Task to complete:
Below are the records. List every line holding the word "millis".

[Saved entries]
────────

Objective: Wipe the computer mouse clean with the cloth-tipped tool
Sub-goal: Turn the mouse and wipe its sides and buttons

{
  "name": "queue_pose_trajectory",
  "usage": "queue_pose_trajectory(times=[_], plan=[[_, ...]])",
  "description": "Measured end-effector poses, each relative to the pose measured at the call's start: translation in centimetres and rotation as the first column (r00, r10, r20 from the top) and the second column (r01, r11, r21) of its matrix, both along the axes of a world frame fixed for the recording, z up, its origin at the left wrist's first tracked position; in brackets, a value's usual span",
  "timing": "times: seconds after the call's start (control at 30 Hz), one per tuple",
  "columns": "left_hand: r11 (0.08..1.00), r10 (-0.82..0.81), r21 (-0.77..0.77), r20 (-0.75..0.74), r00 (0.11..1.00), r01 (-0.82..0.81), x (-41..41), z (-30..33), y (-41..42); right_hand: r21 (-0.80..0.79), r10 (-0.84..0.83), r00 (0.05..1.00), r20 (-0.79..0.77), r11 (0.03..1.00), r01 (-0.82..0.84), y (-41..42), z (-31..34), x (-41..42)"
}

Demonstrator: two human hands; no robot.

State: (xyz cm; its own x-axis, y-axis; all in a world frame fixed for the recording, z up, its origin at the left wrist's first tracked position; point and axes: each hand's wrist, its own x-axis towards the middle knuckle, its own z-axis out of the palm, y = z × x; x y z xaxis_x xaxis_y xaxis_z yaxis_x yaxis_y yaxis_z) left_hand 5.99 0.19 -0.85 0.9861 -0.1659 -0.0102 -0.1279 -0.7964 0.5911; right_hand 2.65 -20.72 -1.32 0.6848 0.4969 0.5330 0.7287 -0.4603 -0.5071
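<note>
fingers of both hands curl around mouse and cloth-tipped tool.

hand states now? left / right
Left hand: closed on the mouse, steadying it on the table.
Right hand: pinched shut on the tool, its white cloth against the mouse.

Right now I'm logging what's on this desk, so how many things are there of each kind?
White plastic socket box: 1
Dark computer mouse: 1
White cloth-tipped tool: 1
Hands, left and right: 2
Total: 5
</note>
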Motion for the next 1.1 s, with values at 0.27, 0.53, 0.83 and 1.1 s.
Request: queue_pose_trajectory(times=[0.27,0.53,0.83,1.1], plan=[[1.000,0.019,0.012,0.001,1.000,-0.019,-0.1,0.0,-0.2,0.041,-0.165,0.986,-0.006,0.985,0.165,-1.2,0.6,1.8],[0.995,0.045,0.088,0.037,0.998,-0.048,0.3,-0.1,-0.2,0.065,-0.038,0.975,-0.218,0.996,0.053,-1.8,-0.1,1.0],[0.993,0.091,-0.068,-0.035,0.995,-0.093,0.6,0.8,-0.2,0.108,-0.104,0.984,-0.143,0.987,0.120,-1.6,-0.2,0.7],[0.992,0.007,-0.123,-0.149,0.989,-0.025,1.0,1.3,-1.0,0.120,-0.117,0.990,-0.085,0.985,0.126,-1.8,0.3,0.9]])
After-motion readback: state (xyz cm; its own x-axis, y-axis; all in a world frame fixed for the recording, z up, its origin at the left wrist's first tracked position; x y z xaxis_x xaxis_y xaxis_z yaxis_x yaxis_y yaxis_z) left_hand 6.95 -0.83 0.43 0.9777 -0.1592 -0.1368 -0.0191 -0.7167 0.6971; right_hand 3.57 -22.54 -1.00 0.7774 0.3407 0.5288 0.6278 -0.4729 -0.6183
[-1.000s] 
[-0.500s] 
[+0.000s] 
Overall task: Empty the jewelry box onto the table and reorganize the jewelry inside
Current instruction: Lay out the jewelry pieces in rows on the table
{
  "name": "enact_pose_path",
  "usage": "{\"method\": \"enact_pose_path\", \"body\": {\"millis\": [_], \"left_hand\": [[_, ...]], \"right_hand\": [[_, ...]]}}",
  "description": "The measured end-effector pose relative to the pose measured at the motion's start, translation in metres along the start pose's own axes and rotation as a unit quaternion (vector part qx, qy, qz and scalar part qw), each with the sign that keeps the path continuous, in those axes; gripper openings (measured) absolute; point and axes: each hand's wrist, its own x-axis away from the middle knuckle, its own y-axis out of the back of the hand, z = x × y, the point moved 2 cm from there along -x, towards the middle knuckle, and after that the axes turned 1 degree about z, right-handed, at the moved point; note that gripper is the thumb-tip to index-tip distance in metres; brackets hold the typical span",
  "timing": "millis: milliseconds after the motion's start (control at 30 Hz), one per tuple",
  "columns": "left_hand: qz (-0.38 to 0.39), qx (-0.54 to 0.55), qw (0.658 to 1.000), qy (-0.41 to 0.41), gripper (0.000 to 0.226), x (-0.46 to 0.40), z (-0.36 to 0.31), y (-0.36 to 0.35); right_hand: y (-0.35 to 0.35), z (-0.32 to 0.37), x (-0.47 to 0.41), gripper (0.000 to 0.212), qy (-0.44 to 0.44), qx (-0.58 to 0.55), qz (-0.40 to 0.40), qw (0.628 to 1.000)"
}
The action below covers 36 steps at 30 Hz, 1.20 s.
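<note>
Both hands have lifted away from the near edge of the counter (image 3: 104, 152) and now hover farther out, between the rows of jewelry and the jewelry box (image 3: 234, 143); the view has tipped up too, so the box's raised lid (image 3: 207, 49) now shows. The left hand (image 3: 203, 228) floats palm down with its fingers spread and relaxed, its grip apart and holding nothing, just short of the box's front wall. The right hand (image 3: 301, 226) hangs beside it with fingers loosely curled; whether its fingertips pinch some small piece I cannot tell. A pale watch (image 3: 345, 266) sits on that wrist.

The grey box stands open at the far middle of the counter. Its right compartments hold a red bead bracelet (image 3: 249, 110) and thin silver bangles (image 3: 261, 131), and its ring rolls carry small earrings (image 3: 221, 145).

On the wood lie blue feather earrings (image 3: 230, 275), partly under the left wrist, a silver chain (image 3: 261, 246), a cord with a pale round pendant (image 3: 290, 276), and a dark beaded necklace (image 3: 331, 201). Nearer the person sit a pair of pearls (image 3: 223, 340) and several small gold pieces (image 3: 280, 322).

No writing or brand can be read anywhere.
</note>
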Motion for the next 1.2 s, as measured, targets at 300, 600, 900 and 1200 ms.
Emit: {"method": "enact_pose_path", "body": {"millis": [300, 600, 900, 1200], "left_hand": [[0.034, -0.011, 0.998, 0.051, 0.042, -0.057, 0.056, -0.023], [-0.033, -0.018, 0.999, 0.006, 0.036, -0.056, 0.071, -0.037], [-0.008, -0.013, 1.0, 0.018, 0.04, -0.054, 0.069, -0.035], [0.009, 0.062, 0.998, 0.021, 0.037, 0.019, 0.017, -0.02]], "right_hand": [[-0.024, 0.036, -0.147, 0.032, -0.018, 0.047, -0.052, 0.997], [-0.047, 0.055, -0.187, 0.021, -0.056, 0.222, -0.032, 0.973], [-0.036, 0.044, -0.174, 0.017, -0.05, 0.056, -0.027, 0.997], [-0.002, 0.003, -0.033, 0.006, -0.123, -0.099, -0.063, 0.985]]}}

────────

Your solution:
  "usage": "{\"method\": \"enact_pose_path\", \"body\": {\"millis\": [_], \"left_hand\": [[_, ...]], \"right_hand\": [[_, ...]]}}",
  "timing": "millis: milliseconds after the motion's start (control at 30 Hz), one per tuple",
Emit: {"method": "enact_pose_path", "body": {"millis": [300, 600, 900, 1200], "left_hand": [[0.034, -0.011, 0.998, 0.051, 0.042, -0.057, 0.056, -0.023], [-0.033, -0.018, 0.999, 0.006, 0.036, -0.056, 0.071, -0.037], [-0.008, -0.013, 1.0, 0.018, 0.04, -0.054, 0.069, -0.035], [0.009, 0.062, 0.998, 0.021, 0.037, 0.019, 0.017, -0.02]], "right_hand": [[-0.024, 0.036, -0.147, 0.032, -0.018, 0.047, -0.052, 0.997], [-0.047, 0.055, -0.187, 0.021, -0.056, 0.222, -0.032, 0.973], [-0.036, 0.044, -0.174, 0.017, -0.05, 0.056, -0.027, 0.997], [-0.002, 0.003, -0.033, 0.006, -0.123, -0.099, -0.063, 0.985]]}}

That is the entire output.